-- Opening Marker --

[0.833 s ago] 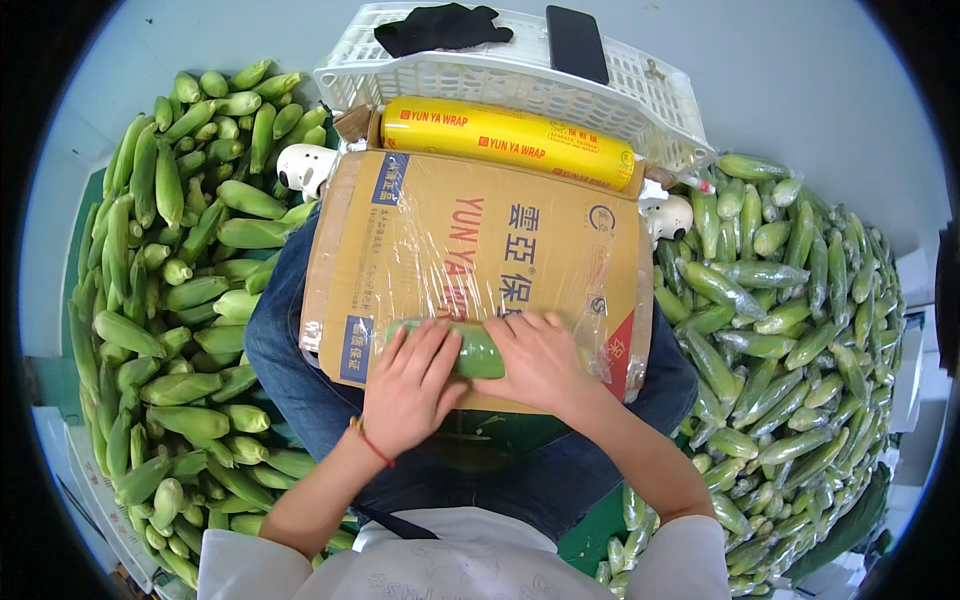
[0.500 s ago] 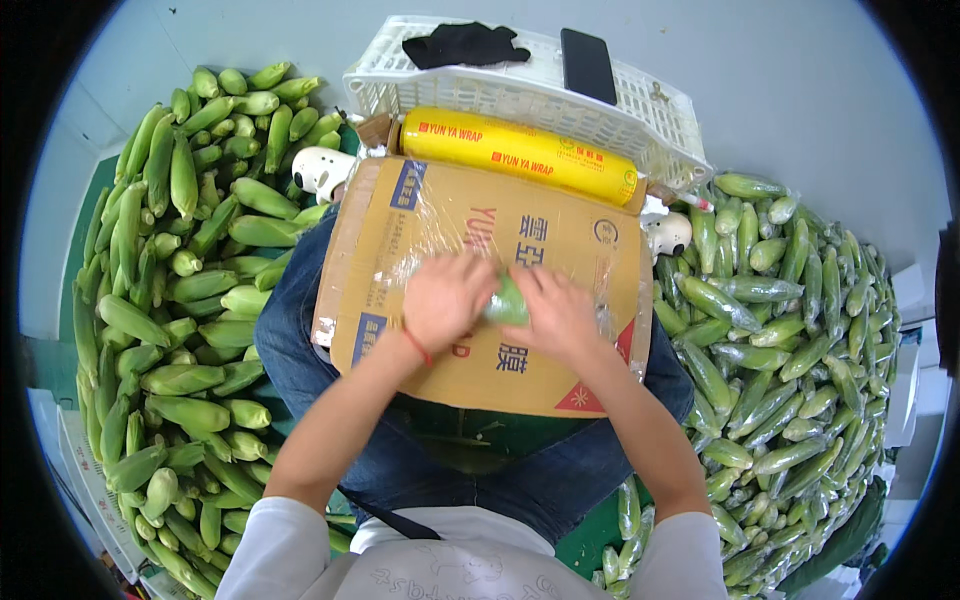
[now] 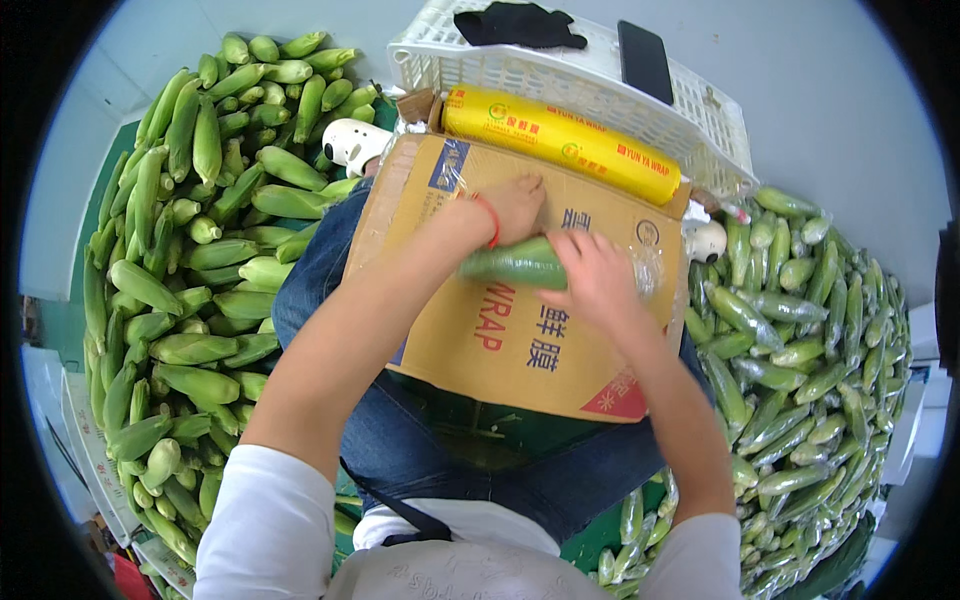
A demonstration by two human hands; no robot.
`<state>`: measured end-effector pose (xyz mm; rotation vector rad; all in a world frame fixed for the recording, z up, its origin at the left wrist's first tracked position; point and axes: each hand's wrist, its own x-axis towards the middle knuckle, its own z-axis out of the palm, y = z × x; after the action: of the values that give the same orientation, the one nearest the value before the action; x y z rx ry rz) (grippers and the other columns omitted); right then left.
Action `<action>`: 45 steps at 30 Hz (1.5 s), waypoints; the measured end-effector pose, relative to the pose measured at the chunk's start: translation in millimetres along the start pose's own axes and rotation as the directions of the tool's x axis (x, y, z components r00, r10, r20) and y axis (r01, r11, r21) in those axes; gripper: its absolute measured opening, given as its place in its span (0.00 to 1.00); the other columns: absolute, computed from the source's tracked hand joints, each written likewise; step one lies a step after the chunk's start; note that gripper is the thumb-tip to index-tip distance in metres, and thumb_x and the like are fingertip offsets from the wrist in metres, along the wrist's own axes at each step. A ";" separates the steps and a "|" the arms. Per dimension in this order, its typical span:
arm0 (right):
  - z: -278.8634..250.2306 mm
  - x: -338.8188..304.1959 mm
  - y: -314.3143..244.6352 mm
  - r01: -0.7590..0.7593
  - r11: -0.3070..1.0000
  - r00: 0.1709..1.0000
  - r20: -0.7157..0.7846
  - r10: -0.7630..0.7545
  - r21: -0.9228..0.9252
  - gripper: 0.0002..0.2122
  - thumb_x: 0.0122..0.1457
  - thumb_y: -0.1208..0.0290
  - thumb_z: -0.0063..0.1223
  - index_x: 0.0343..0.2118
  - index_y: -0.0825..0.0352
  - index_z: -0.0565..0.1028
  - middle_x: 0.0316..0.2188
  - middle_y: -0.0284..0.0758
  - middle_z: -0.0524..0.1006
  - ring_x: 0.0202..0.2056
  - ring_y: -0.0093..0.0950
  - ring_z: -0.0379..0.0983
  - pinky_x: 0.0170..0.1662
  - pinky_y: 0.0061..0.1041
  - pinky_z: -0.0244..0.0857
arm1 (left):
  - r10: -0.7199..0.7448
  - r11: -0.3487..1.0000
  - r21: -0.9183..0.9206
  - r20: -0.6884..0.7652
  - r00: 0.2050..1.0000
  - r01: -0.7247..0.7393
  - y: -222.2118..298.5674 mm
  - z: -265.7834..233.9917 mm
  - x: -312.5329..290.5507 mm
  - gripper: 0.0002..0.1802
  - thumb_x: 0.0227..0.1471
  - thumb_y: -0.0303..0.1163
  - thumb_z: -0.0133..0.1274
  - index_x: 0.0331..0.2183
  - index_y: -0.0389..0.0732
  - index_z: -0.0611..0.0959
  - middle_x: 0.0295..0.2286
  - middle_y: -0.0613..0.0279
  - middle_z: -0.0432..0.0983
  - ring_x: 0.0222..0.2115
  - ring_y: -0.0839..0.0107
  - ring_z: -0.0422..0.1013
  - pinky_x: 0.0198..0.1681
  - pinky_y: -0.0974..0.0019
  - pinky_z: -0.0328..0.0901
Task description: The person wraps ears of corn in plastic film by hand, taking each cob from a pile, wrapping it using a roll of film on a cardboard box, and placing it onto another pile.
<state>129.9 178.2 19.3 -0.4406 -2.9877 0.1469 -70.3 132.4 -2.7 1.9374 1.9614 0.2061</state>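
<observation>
Right hand (image 3: 600, 275): thumb and fingers partly closed, grasping the right-hand part of a green corn ear (image 3: 515, 265). Left hand (image 3: 512, 208): palm down, fingers slightly bent, just beyond the ear's left half; cannot tell whether it pinches anything. Ear lies crosswise over a cardboard box (image 3: 435, 330), closer to the box's far edge than its near edge, well apart from the red near-right corner. Crumpled clear film (image 3: 648, 270) by the box's right edge.

Box sits between the person's knees. Along its far edge, a yellow roll (image 3: 560, 142); behind that, an upturned white plastic basket (image 3: 480, 70) carrying a black cloth (image 3: 520, 25) and a dark phone (image 3: 645, 62). Left of the person, heap of unwrapped corn (image 3: 190, 255); right, heap of film-wrapped corn (image 3: 790, 350). Green floor covering (image 3: 590, 535) visible below
</observation>
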 end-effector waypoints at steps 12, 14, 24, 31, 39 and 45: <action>-35.6 -63.8 -65.3 -0.143 0.904 0.774 0.615 -0.152 0.403 0.30 0.42 0.46 0.63 0.43 0.64 0.73 0.36 0.45 0.77 0.38 0.44 0.74 0.42 0.38 0.68 | -0.137 0.970 0.231 0.236 0.962 0.082 18.1 -15.8 6.4 0.42 0.46 0.43 0.61 0.56 0.31 0.64 0.59 0.49 0.56 0.53 0.56 0.65 0.52 0.59 0.65; -40.0 -100.8 -83.7 -0.246 0.738 0.722 0.627 -0.293 0.628 0.35 0.46 0.42 0.58 0.54 0.60 0.67 0.37 0.46 0.78 0.39 0.46 0.75 0.43 0.39 0.67 | -0.054 0.989 0.144 0.069 0.996 0.044 9.5 -17.4 -10.2 0.38 0.47 0.43 0.59 0.55 0.34 0.67 0.55 0.50 0.63 0.49 0.55 0.69 0.49 0.58 0.67; -15.2 -197.8 -135.5 -0.439 -0.899 0.628 0.720 -0.296 0.014 0.38 0.49 0.52 0.60 0.59 0.69 0.58 0.43 0.49 0.72 0.38 0.43 0.73 0.40 0.40 0.70 | 0.200 0.800 -0.348 -0.613 0.764 -0.489 115.9 45.7 -191.7 0.13 0.52 0.40 0.53 0.36 0.43 0.84 0.41 0.55 0.76 0.46 0.53 0.72 0.51 0.50 0.66; 27.6 -177.8 -164.6 -0.460 -0.867 0.888 -0.081 -0.453 -0.191 0.44 0.47 0.26 0.40 0.47 0.71 0.69 0.26 0.48 0.74 0.20 0.35 0.72 0.22 0.28 0.67 | -0.234 -0.648 -0.677 -0.258 0.937 -0.348 144.7 59.7 -166.1 0.18 0.57 0.39 0.47 0.48 0.47 0.70 0.29 0.56 0.71 0.31 0.61 0.73 0.37 0.53 0.71; -20.7 -186.5 -111.8 -0.524 -0.676 0.696 0.718 0.012 0.519 0.42 0.46 0.63 0.68 0.62 0.65 0.54 0.44 0.38 0.71 0.31 0.27 0.74 0.29 0.22 0.70 | -0.751 0.169 -0.947 -0.303 0.587 -0.272 106.1 65.4 -185.4 0.15 0.64 0.40 0.37 0.35 0.38 0.71 0.26 0.62 0.68 0.25 0.73 0.68 0.30 0.71 0.66; -36.0 -191.0 -80.9 -0.424 0.176 0.725 0.216 0.654 0.888 0.24 0.46 0.78 0.65 0.48 0.70 0.72 0.42 0.40 0.76 0.37 0.25 0.74 0.38 0.26 0.70 | -0.605 0.402 -0.913 -0.320 0.729 -0.067 114.2 80.4 -206.8 0.23 0.65 0.39 0.36 0.50 0.31 0.75 0.30 0.60 0.73 0.29 0.76 0.67 0.34 0.74 0.63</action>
<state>293.4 48.0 44.5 -1.2066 -1.8472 1.5820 61.6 -79.6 -2.3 0.7722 1.8167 1.6242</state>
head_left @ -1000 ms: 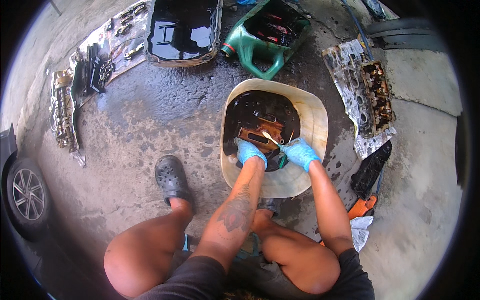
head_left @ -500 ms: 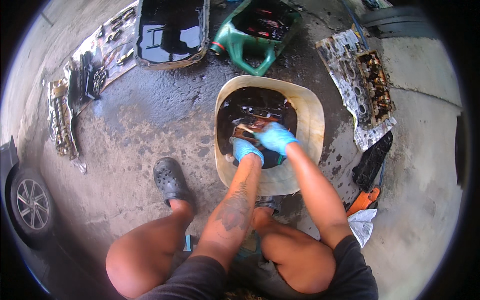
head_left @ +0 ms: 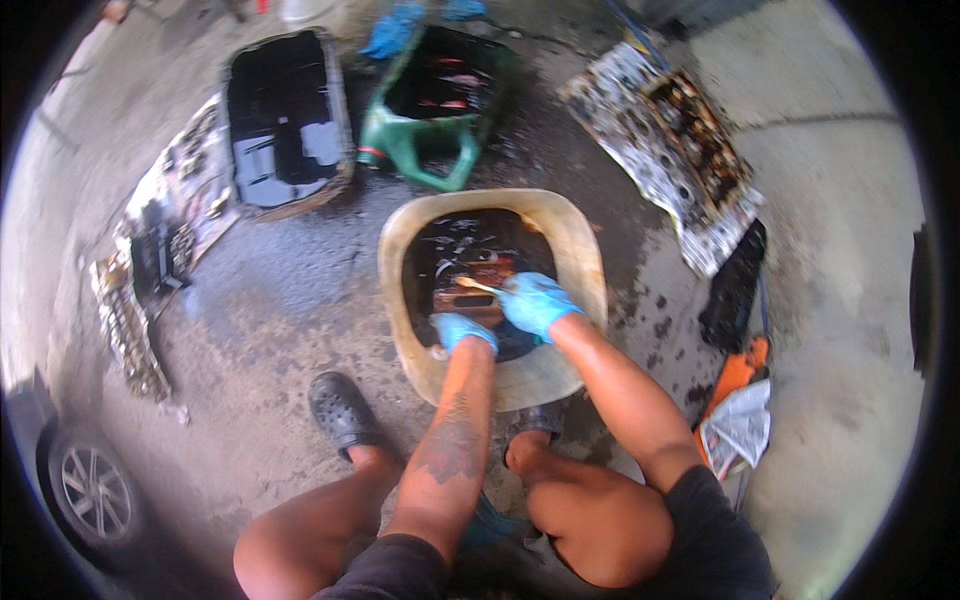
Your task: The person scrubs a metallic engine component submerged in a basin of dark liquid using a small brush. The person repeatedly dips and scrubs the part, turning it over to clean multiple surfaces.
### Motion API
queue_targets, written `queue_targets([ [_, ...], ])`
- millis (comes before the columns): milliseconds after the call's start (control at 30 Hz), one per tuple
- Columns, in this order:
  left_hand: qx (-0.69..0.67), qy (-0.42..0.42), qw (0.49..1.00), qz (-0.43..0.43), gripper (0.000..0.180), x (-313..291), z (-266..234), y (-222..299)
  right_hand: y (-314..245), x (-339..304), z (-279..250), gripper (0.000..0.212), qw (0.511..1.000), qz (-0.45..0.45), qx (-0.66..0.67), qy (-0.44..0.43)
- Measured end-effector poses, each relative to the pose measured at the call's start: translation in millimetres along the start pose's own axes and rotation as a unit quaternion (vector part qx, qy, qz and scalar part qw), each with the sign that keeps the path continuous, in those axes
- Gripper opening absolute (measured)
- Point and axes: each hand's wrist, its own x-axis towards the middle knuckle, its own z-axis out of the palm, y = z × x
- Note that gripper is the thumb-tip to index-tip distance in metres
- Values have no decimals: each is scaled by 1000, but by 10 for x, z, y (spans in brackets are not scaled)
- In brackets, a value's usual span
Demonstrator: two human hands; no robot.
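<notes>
While the right hand (head_left: 540, 303), in a blue glove, is clamped on a small pale-headed brush (head_left: 477, 286), the left hand (head_left: 465, 332), gloved alike, sits at the near edge of a brown metal part (head_left: 465, 303); its fingertips are hidden, so whether they grip the part cannot be told. The two hands are apart but close, the right one slightly farther away. The part lies in the dark liquid (head_left: 428, 250) inside a whitish tub (head_left: 588, 290), with the brush's head over it.

Beyond the tub stands a cut-open green jug (head_left: 400, 135), and to its left a rectangular pan (head_left: 347, 150) filled with dark liquid. Far right, a dirty engine part (head_left: 700, 145) rests on newspaper (head_left: 690, 238); nearer on that side lie a long black piece (head_left: 735, 285), an orange object (head_left: 740, 372) and crumpled paper (head_left: 737, 425). A car wheel (head_left: 95, 490) shows at the near left.
</notes>
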Motion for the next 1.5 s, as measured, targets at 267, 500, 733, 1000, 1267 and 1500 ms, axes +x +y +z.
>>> queue_targets([
  [267,-63,124,990,18,65,-487,303,87,464,-30,216,29,980,-54,-148,-124],
  [500,-21,165,986,4,62,-292,267,-90,379,70,173,34,972,-120,-181,-95],
  [733,16,25,998,-58,48,374,-81,254,19,-22,-107,31,992,84,48,-78],
  [1000,141,5,986,-91,53,-521,386,117,162,-233,-11,30,995,74,31,-60],
  [1267,110,87,982,-127,55,-414,259,118,96,-254,308,28,995,58,84,-5],
  [1500,49,2,996,-68,52,352,-72,477,-4,-261,-377,29,982,111,109,-104],
])
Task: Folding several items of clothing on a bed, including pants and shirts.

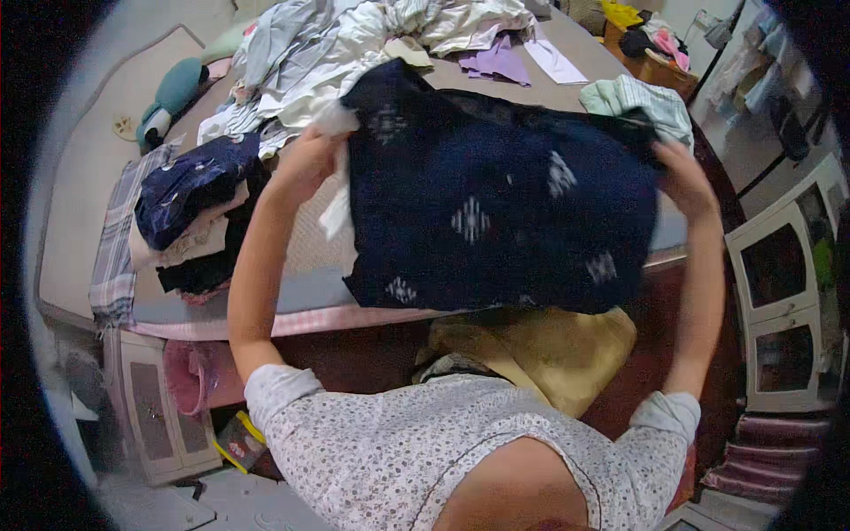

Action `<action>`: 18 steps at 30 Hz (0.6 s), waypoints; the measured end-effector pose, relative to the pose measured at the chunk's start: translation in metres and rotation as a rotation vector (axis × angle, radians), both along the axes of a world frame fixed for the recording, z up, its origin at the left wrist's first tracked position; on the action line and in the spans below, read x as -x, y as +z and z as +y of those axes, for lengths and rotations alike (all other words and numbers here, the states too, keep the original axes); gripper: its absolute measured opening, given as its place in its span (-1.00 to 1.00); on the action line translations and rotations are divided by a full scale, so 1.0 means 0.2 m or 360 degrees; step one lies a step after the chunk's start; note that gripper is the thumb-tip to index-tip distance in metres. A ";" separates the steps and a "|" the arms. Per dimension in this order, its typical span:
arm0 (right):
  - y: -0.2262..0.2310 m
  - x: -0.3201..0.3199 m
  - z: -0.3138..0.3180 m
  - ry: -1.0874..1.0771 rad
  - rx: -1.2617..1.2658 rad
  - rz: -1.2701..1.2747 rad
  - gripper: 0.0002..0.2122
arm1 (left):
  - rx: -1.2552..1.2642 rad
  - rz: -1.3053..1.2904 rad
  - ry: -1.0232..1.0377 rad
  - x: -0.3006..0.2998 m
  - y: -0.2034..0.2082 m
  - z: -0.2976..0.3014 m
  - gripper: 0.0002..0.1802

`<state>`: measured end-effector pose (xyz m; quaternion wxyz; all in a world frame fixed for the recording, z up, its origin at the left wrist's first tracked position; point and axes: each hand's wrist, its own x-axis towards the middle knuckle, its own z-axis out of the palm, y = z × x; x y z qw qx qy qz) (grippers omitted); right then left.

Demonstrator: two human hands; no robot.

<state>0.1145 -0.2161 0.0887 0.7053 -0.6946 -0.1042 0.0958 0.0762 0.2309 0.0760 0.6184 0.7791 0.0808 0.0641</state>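
Note:
A dark navy garment (513, 177) with pale diamond motifs hangs spread out in front of me, its exact kind not plain. My left hand (317, 161) is closed on its upper left edge, where a bit of white cloth shows by the fingers. At the upper right edge, my right hand (685, 181) grips the same garment, its fingertips partly hidden by the cloth. Behind the garment lies the bed (305, 232), partly covered from sight.
Rumpled white and striped clothes (305, 57) are heaped across the bed. A folded stack of dark and pale garments (190, 199) sits at its left side, near a teal plush toy (177, 88). White cabinets (779, 274) stand at right; a pink bin (199, 376) is low at left.

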 end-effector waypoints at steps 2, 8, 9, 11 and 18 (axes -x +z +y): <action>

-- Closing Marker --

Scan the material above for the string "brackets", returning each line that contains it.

> **RESULT**
- Values have no decimals: each is scaled by 1000, but by 10 for x, z, y (spans in brackets are not scaled)
- In brackets, a value's usual span

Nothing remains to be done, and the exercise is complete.